Category: seafood

  • Mussels & Clams Pastis

    Mussels & Clams Pastis

    mussels pastis

    BiRite Market opened up a location a short bike ride from my house, and I’ve made it an excuse to shop in smaller quantities and incorporate the exercise of going to the store as an excuse to make even fresher meals. These beautiful PEI mussels were filled to the edge of their shells with meat, the freshest I’ve seen in a long while and exceptionally tender.

    When shopping for shellfish, always make sure your shells are not broken (throw the mussel out if it is!), that they close when you agitate them, are free of debris on the outside (scrub them with cold water), and that you toss any that don’t open after cooking (though a small crack open is perfectly fine!).

    In case you have not cleaned or bought bivalves before, here’s what I do to clean them up and inspect them:

    How to Clean Mussels and Clams

    1) Bring them home immediately, and if you aren’t using them in the next hour, open up their bag and put them in the refrigerator so they can breathe, or set them on ice and leave them out, as they do in the store. Always buy them the same day you intend to cook them.

    2) 30 minutes to 1 hour before cooking, place them in very cold fresh water and leave them unagitated for at least 10 minutes. They will relax, open up, and use the fresh water, thus rinsing out any sediment, sand, etc from the inside of their shells.

    3) Before removing them from the water, inspect each mussel or clam for any missing chunks, major cracks, etc. If it has an imperfection, throw it out. If it does not close when you handle it, throw it out. Even when buying from a quality fishmonger, you’ll likely have 1-2 that get thrown out before cooking.

    4) Next, if especially dirty, replace the cleaning water and recover in very cold water. Remove any “beards” or seaweed looking bits that are hanging out the side of the mussels shells. Do this with a quick jerking action down towards the thickest side of the mussel. It will take a little effort, especially if they are very fresh. Strain them and cook them within 20 minutes or so!

    Mussels & Clams Pastis Recipe

    Serves 2

    1.5-2lb of mussels and clams
    2 T olive oil
    1 large shallot, chopped finely
    2 cloves garlic, minced
    1/2 C white wine
    1 C Pernod or other anise liquor
    2 T fresh parsley, roughly chopped
    salt & pepper

    In a large pan that will fit all of the mussels and clams, add the olive oil and heat to medium. Add the garlic and shallot, cooking until nearly translucent or beginning to be translucent, but not caramelized or browned. Add some salt, the white wine and pernod, and reduce slightly, raising heat immediately to high or medium high.

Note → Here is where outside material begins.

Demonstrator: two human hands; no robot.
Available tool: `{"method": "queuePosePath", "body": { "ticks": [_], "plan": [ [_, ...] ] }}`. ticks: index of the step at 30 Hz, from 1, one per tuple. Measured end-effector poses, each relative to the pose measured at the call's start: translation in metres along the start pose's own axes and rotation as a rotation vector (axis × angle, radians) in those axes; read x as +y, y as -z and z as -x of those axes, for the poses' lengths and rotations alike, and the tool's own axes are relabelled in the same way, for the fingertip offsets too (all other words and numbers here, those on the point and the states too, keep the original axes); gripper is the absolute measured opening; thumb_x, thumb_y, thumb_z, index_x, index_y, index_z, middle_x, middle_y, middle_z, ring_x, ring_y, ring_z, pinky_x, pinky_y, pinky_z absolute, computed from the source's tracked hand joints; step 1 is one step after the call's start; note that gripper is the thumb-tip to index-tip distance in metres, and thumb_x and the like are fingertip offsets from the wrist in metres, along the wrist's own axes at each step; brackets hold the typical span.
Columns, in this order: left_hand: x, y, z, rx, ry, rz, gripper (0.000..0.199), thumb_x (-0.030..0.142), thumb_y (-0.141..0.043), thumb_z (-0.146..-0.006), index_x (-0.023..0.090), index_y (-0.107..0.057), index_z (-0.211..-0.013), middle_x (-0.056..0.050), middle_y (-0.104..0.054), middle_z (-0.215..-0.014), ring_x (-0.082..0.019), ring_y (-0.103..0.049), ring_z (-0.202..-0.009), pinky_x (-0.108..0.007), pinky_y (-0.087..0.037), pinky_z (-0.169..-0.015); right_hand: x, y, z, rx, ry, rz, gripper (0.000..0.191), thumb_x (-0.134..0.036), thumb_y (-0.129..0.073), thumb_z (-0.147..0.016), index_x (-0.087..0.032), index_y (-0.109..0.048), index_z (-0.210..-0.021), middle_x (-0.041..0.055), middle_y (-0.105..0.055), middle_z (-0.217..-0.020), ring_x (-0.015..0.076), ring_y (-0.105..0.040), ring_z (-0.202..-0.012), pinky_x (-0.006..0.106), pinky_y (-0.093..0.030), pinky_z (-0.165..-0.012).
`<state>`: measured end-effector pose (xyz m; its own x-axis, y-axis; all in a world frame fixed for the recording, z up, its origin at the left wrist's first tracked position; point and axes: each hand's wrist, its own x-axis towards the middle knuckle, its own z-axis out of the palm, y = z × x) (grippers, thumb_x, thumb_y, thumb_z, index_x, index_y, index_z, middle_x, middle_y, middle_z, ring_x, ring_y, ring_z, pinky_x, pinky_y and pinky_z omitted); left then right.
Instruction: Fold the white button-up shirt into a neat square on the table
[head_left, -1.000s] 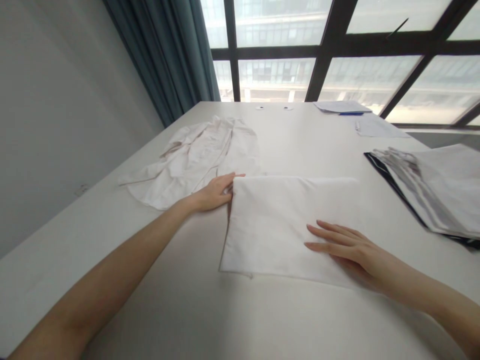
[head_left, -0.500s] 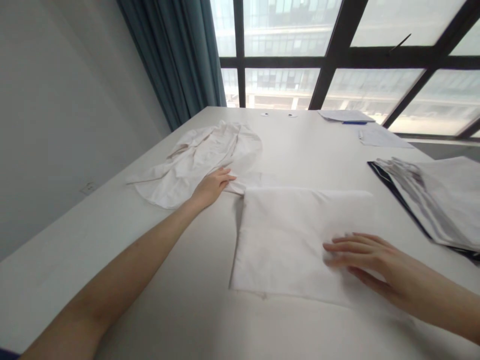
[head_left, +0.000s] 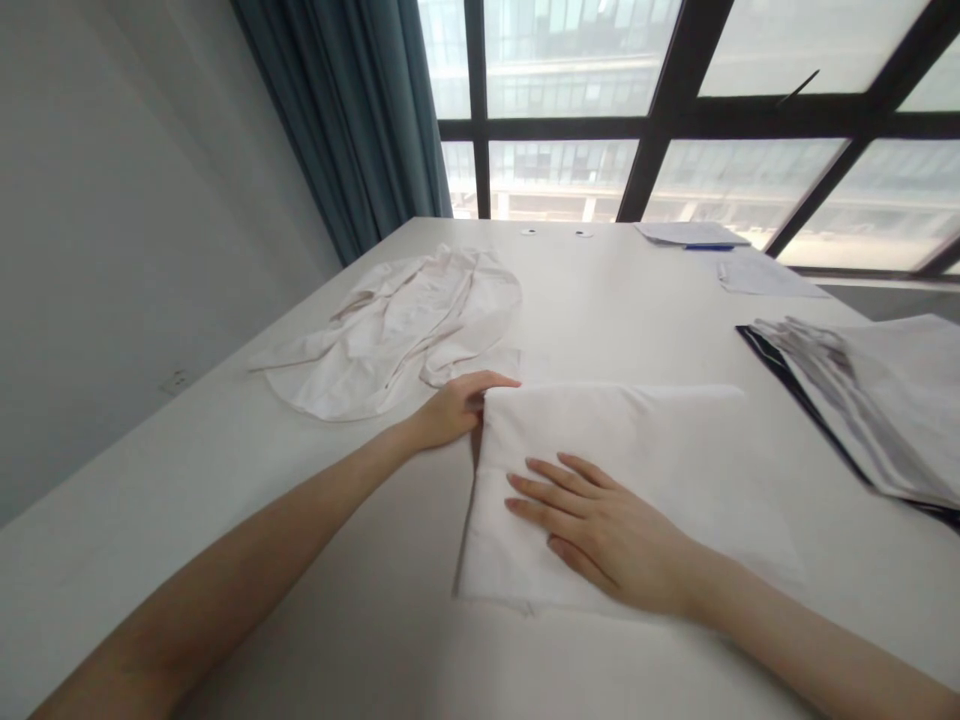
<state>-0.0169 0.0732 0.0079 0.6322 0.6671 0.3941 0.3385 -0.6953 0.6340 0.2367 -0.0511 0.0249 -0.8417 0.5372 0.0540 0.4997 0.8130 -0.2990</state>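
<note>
Now the right hand (head_left: 604, 530) rests farther left on folded cloth (head_left: 675, 440).

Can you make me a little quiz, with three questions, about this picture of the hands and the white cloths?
1. Pick one: where is the left hand?
A) against the curtain
B) at a far corner of the folded white cloth
C) on the window

2. True or false: the crumpled white cloth lies farther away than the folded one.

3. Which hand has its fingers spread out on top of the folded white cloth?

Key:
1. B, at the corner on the left side.
2. True; it lies farther back and to the left on the table.
3. The right hand.
</note>
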Motion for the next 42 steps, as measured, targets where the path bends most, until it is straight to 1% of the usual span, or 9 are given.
{"method": "queuePosePath", "body": {
  "ticks": [9, 15, 18, 20, 23, 30, 35, 39, 42],
  "plan": [
    [-0.005, 0.001, -0.005, 0.181, 0.112, -0.168, 0.024, 0.011, -0.053, -0.084, 0.016, -0.074, -0.094, -0.005, -0.075, -0.095, -0.019, -0.068, -0.090, -0.031, -0.051, -0.087, -0.013, 0.003, 0.006, -0.124, 0.051, -0.143, 0.055, -0.031, -0.038, -0.102, -0.030, -0.027, -0.156, -0.0014, -0.028, -0.161, 0.0192, -0.019, -0.149, 0.045, -0.013, -0.123],
    [-0.016, 0.009, -0.010, 0.113, 0.189, -0.231, 0.023, 0.012, -0.054, -0.081, 0.018, -0.075, -0.088, -0.005, -0.074, -0.094, -0.022, -0.064, -0.096, -0.037, -0.048, -0.093, -0.011, 0.000, 0.004, -0.139, 0.043, -0.161, 0.054, -0.033, -0.036, -0.103, -0.029, -0.029, -0.156, -0.0018, -0.026, -0.161, 0.0191, -0.018, -0.150, 0.044, -0.011, -0.123],
    [-0.005, 0.023, -0.014, -0.023, 0.182, -0.179, 0.035, 0.007, -0.051, -0.076, 0.019, -0.075, -0.099, -0.005, -0.071, -0.106, -0.021, -0.064, -0.104, -0.036, -0.047, -0.100, -0.012, 0.001, 0.004, -0.134, 0.040, -0.166, 0.054, -0.032, -0.037, -0.102, -0.028, -0.031, -0.156, -0.0018, -0.027, -0.161, 0.0189, -0.018, -0.150, 0.044, -0.011, -0.123],
    [0.010, 0.026, -0.017, -0.020, 0.148, -0.190, 0.047, 0.003, -0.046, -0.073, 0.018, -0.073, -0.108, -0.005, -0.067, -0.116, -0.020, -0.061, -0.112, -0.037, -0.043, -0.107, -0.012, 0.001, 0.004, -0.124, 0.041, -0.173, 0.054, -0.031, -0.038, -0.102, -0.028, -0.032, -0.155, -0.0015, -0.028, -0.161, 0.0189, -0.020, -0.149, 0.044, -0.012, -0.123],
    [0.034, 0.012, -0.016, 0.096, 0.053, -0.242, 0.049, 0.001, -0.041, -0.078, 0.017, -0.067, -0.116, -0.006, -0.065, -0.123, -0.019, -0.057, -0.120, -0.037, -0.040, -0.111, -0.013, 0.002, 0.003, -0.123, 0.038, -0.177, 0.054, -0.031, -0.040, -0.101, -0.027, -0.033, -0.155, -0.0010, -0.029, -0.161, 0.0194, -0.021, -0.149, 0.045, -0.013, -0.123],
    [0.037, -0.039, 0.001, -0.059, -0.037, -0.618, 0.047, 0.021, -0.039, -0.099, 0.013, -0.041, -0.145, -0.014, -0.050, -0.146, -0.026, -0.043, -0.137, -0.049, -0.027, -0.115, -0.010, 0.012, 0.002, -0.084, 0.039, -0.335, 0.047, -0.024, -0.051, -0.095, -0.024, -0.052, -0.142, 0.0026, -0.045, -0.153, 0.0192, -0.035, -0.143, 0.041, -0.021, -0.121],
    [0.030, -0.039, 0.004, -0.076, -0.058, -0.671, 0.050, 0.025, -0.037, -0.100, 0.014, -0.035, -0.149, -0.014, -0.047, -0.149, -0.024, -0.039, -0.140, -0.046, -0.023, -0.117, 0.005, 0.032, 0.007, 0.153, -0.080, -0.297, 0.038, -0.016, -0.045, -0.095, -0.023, -0.062, -0.128, 0.0071, -0.059, -0.139, 0.0178, -0.051, -0.132, 0.037, -0.042, -0.110],
    [0.032, -0.039, 0.004, -0.082, -0.054, -0.699, 0.050, 0.026, -0.036, -0.101, 0.013, -0.034, -0.150, -0.014, -0.045, -0.151, -0.023, -0.038, -0.141, -0.044, -0.021, -0.117, 0.045, 0.043, 0.018, 0.434, -0.242, 0.042, 0.036, -0.018, -0.043, -0.095, -0.023, -0.063, -0.124, 0.0081, -0.065, -0.131, 0.0240, -0.052, -0.130, 0.047, -0.041, -0.108],
    [0.033, -0.038, 0.004, -0.106, -0.062, -0.729, 0.052, 0.028, -0.035, -0.102, 0.015, -0.031, -0.152, -0.014, -0.040, -0.154, -0.024, -0.035, -0.143, -0.045, -0.020, -0.116, 0.081, 0.043, 0.028, 0.497, -0.387, 0.165, 0.034, -0.026, -0.040, -0.098, -0.021, -0.063, -0.123, 0.0094, -0.067, -0.127, 0.0281, -0.054, -0.126, 0.052, -0.040, -0.104]
  ]
}}
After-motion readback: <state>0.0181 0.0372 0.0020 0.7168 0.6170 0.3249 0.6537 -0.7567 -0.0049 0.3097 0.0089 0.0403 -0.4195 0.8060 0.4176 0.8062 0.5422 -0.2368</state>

    Add the mussels and/or clams and cover, cooking about 2 minutes before checking. Cover again if they are not all or mostly opened. When all are opened, remove lid and stir well, adding fresh cracked pepper. Remove the mussels and clams and set aside in a warm spot or in a heated bowl (or place into heated individual serving bowls). Change heat to high and reduce liquid by 1/2, then add the parsley and serve over the mussels and clams.

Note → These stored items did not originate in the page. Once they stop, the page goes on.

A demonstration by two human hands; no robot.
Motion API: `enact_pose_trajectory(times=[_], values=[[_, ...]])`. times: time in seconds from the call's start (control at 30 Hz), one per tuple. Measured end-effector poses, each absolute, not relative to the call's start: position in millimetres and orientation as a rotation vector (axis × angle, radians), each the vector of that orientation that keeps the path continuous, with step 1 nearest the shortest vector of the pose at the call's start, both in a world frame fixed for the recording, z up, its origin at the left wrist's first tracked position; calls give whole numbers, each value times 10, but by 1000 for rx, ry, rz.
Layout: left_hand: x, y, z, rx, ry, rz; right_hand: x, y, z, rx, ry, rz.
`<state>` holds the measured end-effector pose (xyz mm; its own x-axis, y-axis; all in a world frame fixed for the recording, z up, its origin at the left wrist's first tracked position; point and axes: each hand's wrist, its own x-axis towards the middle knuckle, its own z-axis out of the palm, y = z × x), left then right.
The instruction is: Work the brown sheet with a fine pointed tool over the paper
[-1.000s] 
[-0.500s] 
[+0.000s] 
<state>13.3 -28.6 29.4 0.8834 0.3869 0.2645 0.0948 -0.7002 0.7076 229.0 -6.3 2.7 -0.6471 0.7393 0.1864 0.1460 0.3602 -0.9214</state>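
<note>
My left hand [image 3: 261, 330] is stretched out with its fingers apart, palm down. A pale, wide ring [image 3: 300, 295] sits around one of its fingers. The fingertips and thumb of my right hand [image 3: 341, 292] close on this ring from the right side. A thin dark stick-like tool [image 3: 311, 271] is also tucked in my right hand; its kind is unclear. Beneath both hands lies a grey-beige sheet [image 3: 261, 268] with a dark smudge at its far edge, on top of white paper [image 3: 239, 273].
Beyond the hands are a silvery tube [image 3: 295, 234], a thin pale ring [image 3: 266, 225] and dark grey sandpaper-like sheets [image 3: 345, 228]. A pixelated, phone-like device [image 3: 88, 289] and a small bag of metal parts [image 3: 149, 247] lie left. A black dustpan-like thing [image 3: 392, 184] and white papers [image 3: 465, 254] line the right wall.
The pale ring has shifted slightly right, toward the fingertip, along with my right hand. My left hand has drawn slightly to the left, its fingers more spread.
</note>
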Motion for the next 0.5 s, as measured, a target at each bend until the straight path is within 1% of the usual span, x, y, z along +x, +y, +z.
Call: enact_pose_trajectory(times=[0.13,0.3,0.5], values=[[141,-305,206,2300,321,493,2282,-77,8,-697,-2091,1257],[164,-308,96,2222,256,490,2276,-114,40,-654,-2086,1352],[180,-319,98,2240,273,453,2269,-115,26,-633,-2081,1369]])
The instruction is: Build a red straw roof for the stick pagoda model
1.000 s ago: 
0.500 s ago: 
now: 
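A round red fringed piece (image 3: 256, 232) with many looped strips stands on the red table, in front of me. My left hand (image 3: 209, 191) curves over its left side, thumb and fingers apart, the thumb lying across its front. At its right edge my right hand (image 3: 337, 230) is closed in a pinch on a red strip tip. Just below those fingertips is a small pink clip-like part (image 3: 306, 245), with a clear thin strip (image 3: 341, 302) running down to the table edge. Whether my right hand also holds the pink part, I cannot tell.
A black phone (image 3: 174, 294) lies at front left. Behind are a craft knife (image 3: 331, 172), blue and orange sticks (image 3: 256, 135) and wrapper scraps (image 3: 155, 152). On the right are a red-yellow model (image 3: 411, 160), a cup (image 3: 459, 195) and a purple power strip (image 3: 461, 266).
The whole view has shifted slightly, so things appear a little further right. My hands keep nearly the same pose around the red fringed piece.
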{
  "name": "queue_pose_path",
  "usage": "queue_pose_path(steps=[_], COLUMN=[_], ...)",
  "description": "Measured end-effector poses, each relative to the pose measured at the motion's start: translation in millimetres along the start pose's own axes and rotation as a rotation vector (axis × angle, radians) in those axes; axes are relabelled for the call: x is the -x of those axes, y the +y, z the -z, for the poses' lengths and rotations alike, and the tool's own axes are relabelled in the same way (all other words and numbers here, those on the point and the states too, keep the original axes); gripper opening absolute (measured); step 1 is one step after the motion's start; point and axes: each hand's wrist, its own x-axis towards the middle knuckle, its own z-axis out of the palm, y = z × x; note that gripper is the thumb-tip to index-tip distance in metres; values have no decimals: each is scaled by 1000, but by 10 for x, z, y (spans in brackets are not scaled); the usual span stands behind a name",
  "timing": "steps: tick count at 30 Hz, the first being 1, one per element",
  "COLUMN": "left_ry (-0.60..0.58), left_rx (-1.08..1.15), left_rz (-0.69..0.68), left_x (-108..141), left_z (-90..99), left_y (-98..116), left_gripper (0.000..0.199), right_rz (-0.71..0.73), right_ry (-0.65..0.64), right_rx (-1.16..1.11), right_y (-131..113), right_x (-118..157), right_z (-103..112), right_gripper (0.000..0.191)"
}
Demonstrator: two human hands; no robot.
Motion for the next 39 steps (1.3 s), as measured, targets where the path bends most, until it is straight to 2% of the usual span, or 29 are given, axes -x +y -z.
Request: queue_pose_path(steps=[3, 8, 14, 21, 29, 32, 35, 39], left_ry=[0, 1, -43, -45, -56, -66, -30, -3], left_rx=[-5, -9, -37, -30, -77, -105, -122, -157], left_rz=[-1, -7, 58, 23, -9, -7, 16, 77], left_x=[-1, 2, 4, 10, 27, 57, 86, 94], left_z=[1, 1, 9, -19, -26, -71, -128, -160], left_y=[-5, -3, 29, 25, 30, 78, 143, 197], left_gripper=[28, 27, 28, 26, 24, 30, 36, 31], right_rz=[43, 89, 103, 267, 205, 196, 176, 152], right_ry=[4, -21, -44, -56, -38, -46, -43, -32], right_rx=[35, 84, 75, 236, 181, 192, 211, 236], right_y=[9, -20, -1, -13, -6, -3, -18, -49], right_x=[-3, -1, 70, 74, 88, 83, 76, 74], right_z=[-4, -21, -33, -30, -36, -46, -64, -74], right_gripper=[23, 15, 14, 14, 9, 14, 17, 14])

    Serve with french fries or bread with butter.

  • Thanksgiving: Cooking Live Crab with Fennel and Celery Salad

    Thanksgiving: Cooking Live Crab with Fennel and Celery Salad

    Stack of Steamed Fresh Live Crabs

    We had planned to visit Captain Barry’s Fresh to pick up some crab on Thanksgiving morning as a project and tasty dinner, but also to have a bit of Thanksgiving fare with the crew; there had been an accident the night before and while Thanksgiving was cancelled, we hope all will be well soon. They were still selling crab this morning, so we decided it would be a great, light departure from the gut-stuffing realities of turkey day. We loaded up the dog and headed down to the dock.

    butter cubes

    Red Dutch Cast Iron Enamel Sautee Pan with Melting Butter

    We brought home three lively critters, about 2 lbs each, and got our pots boiling. Being a total sissy, I didn’t want to kill and clean them raw, so we dunked them right into the boiling water for 15 minutes each (since they were so large). Afterwards, I cleaned them using this method, and stacked them up on our table with some melted butter, a fresh fennel-celery salad, and a bottle of champagne.

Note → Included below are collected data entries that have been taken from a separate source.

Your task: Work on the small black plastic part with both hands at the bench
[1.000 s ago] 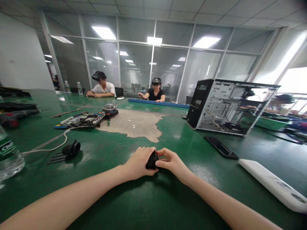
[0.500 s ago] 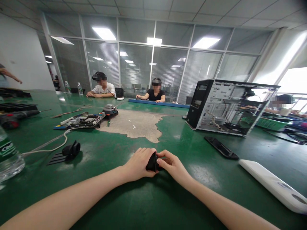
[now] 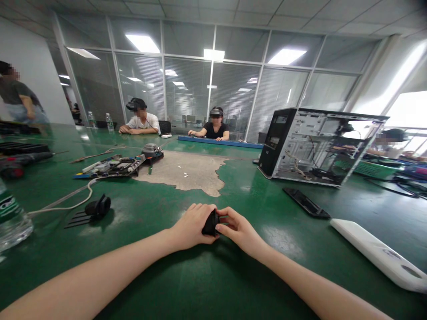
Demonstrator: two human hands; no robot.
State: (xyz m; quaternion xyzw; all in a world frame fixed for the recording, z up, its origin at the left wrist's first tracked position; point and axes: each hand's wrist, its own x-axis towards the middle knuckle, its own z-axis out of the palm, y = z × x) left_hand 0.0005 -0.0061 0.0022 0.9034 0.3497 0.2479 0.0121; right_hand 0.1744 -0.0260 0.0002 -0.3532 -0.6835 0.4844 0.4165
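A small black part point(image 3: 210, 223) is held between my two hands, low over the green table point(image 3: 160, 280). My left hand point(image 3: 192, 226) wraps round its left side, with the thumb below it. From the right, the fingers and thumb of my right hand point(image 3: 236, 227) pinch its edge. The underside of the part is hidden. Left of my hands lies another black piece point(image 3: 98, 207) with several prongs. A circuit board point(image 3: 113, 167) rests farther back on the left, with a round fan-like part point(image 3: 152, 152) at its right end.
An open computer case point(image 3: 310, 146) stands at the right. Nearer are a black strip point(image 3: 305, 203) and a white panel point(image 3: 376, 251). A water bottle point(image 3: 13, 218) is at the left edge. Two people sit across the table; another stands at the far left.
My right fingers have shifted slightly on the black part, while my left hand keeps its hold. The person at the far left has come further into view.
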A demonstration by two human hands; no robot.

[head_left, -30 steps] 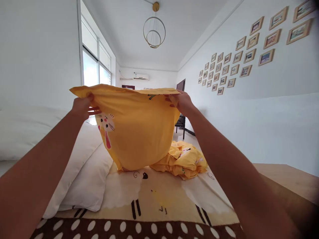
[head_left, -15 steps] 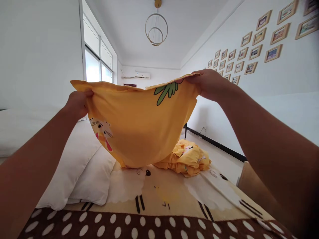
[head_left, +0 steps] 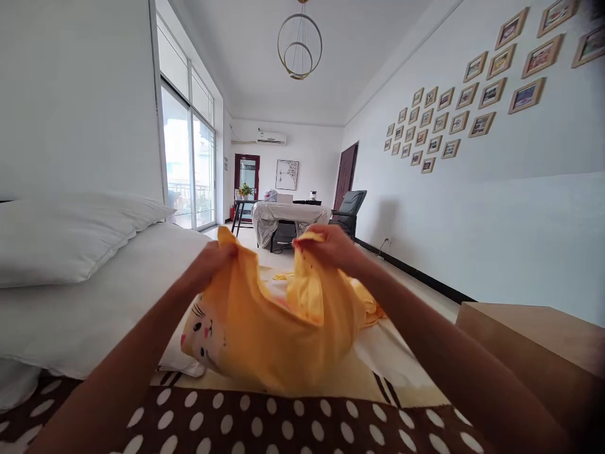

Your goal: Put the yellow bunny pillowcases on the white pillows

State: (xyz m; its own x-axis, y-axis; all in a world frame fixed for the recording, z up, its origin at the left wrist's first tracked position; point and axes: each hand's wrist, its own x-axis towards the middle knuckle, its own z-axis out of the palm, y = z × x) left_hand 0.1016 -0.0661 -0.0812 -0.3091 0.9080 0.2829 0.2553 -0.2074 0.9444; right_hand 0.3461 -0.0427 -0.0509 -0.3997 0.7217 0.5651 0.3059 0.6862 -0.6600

    Fennel and Celery Salad

    Fresh Fennel and Celery Salad Recipe

    Serves 2-4

    1 small or 1/2 large head fennel, sliced thinly on a mandolin
    2-3 stalks celery, sliced thinly on a mandolin
    juice of 1/2 lemon
    2 tsp olive oil
    salt & pepper

    Mix all ingredients together and serve. This holds up very well over night, but is best dressed freshly for maximum crunch.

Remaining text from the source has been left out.